FOLLOW THE GITHUB WORKFLOW RULES EVERY SINGLE TIME YOU WORK ON CODE OR DO ANYTHING IN THE REPO

  1. BEFORE YOU START ANY WORK FOR THE DAY: Go to GH Desktop and “Fetch/Pull” origin

  2. WHEN YOU ARE DONE WITH A WORKING SESSION: Clear your code, rerun all, save file, then push to cloud

If you forget to fetch/pull before you start (and someone made a change on the github repo since you last synced), or if someone is working at the same time (and pushes a change to the github repo that conflicts with a change you made), you are likely to receive a “Merge Conflict” notification from GH Desktop.

Other Recommendations and Advice

  1. Your most experienced coder might be given “CEO” status over the repo and “leads the way” on pull requests and gives guidance on merge conflicts.

  2. Follow the golden rules in Chapter 2. It is all about tips to make building a project less painful, more productive, and more rewarding.

  3. For example: Instead of putting the entire project in one ipynb file, structure the project like the midterm assignment:

    • One code file to download each input needed,

    • One code file to parse/transform each input,

    • One “get_all_data” code file that, if executed, would run all files above

    • One code to build the analysis sample, explore it, and analyze it

  4. It’s better to over communicate than under communicate, especially in our virtual world

5.1.3.1. Branching Demo

Above, I mentioned that one way that multiple people can work in the same repo at the same time is by “branching”. Rather than explaining it, let’s let one of our TAs do a walk through on how this can work!

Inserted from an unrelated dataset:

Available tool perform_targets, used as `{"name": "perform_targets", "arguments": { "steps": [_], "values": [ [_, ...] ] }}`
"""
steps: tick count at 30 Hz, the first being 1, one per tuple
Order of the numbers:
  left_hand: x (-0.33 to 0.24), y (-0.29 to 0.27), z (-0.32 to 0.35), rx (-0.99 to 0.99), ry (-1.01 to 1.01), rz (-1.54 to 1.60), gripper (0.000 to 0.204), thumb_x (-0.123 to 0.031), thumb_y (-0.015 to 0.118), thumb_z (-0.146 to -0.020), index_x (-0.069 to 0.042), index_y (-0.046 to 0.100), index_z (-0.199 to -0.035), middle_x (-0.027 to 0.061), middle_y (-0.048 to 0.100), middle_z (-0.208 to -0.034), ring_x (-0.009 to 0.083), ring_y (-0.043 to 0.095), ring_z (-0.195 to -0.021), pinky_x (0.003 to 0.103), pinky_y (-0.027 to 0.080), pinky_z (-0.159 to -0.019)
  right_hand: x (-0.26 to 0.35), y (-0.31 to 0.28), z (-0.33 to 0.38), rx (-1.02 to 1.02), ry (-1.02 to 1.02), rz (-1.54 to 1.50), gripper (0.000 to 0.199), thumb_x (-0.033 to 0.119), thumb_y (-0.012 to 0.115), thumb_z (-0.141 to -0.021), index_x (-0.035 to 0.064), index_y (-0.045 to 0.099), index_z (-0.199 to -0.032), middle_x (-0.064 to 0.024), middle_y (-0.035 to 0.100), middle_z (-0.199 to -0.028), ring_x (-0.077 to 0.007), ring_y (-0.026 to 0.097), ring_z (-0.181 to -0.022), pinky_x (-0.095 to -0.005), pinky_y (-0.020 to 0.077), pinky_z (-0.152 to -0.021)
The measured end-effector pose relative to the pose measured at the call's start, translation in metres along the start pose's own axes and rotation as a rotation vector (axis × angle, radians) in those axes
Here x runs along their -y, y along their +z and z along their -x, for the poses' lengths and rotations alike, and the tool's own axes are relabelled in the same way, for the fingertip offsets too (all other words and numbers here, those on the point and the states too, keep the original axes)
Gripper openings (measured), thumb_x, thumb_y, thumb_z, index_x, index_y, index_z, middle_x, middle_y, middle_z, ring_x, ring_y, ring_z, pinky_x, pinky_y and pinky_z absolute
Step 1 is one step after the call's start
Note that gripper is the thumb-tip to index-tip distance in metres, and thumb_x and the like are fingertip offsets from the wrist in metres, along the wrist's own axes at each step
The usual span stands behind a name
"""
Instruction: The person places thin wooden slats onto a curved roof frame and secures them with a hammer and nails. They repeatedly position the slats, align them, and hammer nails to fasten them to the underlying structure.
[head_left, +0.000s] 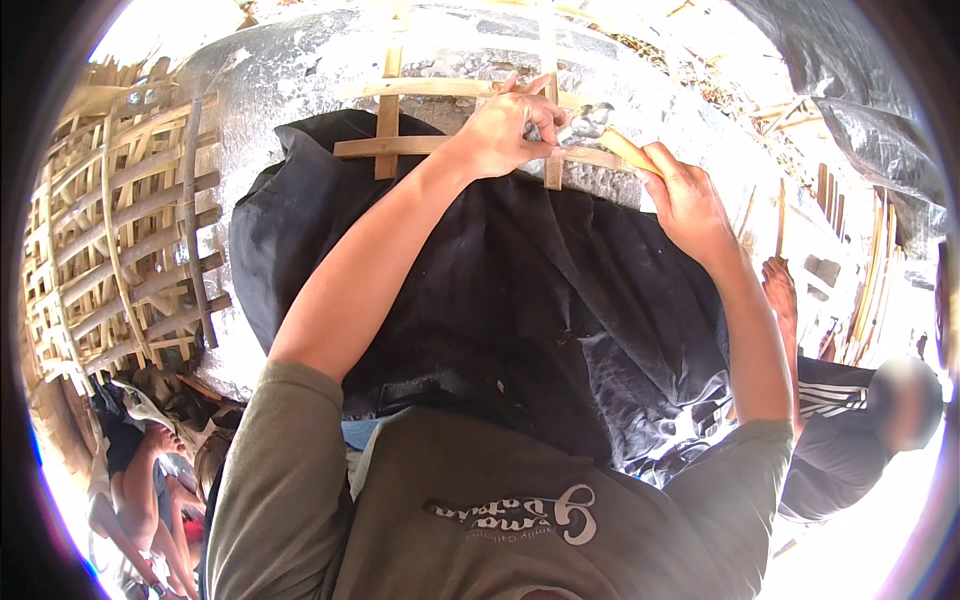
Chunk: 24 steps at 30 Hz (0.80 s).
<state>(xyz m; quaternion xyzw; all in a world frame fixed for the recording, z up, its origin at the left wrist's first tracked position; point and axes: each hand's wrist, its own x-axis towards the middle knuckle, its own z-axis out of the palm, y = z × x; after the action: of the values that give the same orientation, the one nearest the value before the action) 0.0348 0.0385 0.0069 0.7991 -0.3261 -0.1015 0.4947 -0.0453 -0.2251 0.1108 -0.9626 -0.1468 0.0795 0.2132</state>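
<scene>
My right hand is closed round the yellowish handle of a hammer. The grey metal head points toward my left hand and looks partly blurred. Over the crossing of two strips, my left hand is bent with thumb and finger pinched together. Whatever lies in that pinch is too small to make out. Under both hands is a lattice of flat wooden strips, two running across and two running away from me. Part of it lies over the black cloth across my lap.
At the left leans a panel of woven bamboo strips. A grey sheet covers the ground ahead. Close on the right sits another person in a dark striped top. Another person's bare legs show at lower left. Loose strips lie at far right.
</scene>
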Motion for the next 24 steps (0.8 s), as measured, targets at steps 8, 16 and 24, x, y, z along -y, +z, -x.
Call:
{"name": "perform_targets", "arguments": {
  "steps": [8, 16, 24],
  "values": [
    [0.005, 0.0, -0.002, -0.006, 0.016, -0.037, 0.014, -0.009, 0.082, -0.078, -0.007, 0.068, -0.077, 0.0107, 0.071, -0.123, 0.0316, 0.035, -0.15, 0.055, 0.005, -0.127, 0.004, 0.011, 0.0, 0.014, 0.047, 0.064, 0.016, 0.015, 0.058, -0.1, 0.0101, 0.055, -0.114, -0.0209, 0.068, -0.084, -0.0454, 0.067, -0.08, -0.0539, 0.0513, -0.067],
    [0.002, 0.0, -0.002, -0.022, 0.019, -0.004, 0.016, -0.009, 0.081, -0.079, -0.006, 0.066, -0.075, 0.0077, 0.072, -0.122, 0.0325, 0.035, -0.15, 0.057, 0.006, -0.127, 0.006, 0.014, 0.005, 0.0, 0.007, 0.087, 0.014, 0.012, 0.058, -0.1, 0.008, 0.055, -0.113, -0.0217, 0.067, -0.084, -0.0448, 0.067, -0.078, -0.0518, 0.0513, -0.067],
    [-0.004, -0.003, -0.003, 0.013, -0.02, 0.004, 0.014, -0.009, 0.08, -0.081, -0.007, 0.067, -0.076, 0.0093, 0.071, -0.125, 0.0318, 0.036, -0.15, 0.057, 0.006, -0.127, 0.004, 0.013, 0.008, -0.102, -0.009, 0.053, 0.017, 0.012, 0.058, -0.1, 0.0068, 0.056, -0.116, -0.0232, 0.068, -0.085, -0.0457, 0.067, -0.08, -0.0522, 0.0504, -0.067]
  ]
}}
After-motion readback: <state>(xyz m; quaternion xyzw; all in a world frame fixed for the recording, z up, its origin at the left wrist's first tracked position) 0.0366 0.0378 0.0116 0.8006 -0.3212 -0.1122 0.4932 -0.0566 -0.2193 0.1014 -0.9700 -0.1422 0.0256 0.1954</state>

Here’s the side text from the video:

  • Open GH Desktop and create a toy repo

  • start new branch “my work”

  • add data/data.txt into folder (to simulate some work you’ve done)

  • see how GH Desktop sees a change?

  • click to try to switch branch (don’t though)

    • it says “leave changes on this branch or bring to master” –> only the branch you’re “in” can see/push changes you make

    • cancel

  • commit to branch

  • publish up to GH website

  • view on GH

    • switch branches to see the new files

    • compare: you’re able to merge

    • can explain your argument for changes (to convince others to adopt in distributed projects), submit

    • merge, confirm

    • look at master branch - it should have data/data.txt

    • create “cynthia_did_some_work.txt” which says inside: “while i was sleeping”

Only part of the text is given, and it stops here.